Genome study reveals 'gray zone' of animals transitioning from one species to two
There is usually no ambiguity about species delineation when distant lineages are compared. For instance, there is no doubt that dogs and cats belong to two different species. However, such distinction becomes less clear-cut when comparing recently diverged groups of individuals, between which interbreeding is still to some extent possible. This is the paradox of speciation: a gradual, continuous process that ultimately leads to distinct biological entities.

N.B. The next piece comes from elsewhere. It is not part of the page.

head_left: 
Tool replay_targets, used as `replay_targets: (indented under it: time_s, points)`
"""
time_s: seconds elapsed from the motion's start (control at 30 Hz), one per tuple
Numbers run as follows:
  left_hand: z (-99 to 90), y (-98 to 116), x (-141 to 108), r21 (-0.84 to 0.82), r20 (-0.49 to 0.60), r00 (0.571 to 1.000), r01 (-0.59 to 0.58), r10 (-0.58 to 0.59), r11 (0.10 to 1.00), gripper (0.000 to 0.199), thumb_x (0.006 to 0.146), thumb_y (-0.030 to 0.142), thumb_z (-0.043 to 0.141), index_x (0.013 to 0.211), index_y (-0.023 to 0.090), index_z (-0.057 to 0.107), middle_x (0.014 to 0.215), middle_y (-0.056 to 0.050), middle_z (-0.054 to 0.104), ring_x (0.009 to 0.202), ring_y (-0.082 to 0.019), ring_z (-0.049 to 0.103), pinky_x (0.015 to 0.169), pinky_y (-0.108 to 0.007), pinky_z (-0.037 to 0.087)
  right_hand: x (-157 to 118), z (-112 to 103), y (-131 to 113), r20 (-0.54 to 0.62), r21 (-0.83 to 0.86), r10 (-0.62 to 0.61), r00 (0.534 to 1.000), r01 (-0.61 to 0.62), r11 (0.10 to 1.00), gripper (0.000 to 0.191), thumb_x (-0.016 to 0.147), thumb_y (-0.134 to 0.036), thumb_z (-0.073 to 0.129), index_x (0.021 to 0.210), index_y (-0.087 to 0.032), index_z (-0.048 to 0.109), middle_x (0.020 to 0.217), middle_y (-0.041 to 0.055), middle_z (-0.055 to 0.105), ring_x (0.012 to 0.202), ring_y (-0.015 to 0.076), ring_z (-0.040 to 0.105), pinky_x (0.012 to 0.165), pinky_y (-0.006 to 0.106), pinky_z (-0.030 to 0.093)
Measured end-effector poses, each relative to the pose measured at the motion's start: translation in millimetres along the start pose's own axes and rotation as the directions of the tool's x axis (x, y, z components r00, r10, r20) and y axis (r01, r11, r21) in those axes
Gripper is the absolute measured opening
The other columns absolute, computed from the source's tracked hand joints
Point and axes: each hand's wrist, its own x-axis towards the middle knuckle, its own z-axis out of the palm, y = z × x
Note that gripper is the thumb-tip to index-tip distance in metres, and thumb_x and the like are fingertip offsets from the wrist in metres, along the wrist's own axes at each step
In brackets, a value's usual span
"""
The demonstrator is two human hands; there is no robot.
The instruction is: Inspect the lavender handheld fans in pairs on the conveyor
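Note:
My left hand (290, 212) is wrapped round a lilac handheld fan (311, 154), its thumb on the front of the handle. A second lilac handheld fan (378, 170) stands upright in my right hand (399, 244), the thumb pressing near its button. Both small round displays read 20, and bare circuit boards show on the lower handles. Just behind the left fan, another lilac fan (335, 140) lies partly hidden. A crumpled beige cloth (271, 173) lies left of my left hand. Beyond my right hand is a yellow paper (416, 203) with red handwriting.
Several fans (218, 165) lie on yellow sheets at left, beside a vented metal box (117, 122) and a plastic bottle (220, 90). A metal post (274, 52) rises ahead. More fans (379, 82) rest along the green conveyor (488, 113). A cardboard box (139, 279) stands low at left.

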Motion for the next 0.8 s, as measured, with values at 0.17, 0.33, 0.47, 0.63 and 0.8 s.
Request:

New research publishing December 27 in the open access journal PLOS Biology from French biologists Camille Roux, Christelle Fraïsse, Jonathan Romiguier, Yoann Anciaux, Nicolas Galtier and Nicolas Bierne (CNRS - University Montpellier) characterizes the ability of populations to interbreed and exchange genes as a function of the level divergence of their genomes. These authors improved existing methods, allowing them to infer the history of speciation by modelling the confounding effect of natural selection, drift and migration rates, thereby accounting for the differing patterns of variation seen in different parts of the genome.
The new method was applied to a large genomic dataset consisting of 61 pairs of populations or species of animals. Their analysis uncovered a zone of intermediate molecular divergence, between 0.5% and 2% of differences between genomes, in which the transition from one to two species proceeds - the "gray zone of speciation." Pairs of populations/species falling in this zone are typically characterized by a semi-permeable genome: some genes are freely exchanged between populations, but some are blocked and contribute to isolation - the so-called species barriers. Among the 61 population pairs in this study, the "gray zone" included types of mussel, gorilla, trumpet worm, earthworm, butterfly and mosquito where the animals are in the process of splitting into two species, but still occasionally exchange genetic material.
The authors found that the limits of the gray zone appear somewhat universal and independent of the life-history traits or ecology of the species. This multi-species analysis sheds light on the process of speciation at genomic level, but further highlights the intrinsic difficulty of delineating species in the "gray zone," with important implications for conservation and the management of animal biodiversity.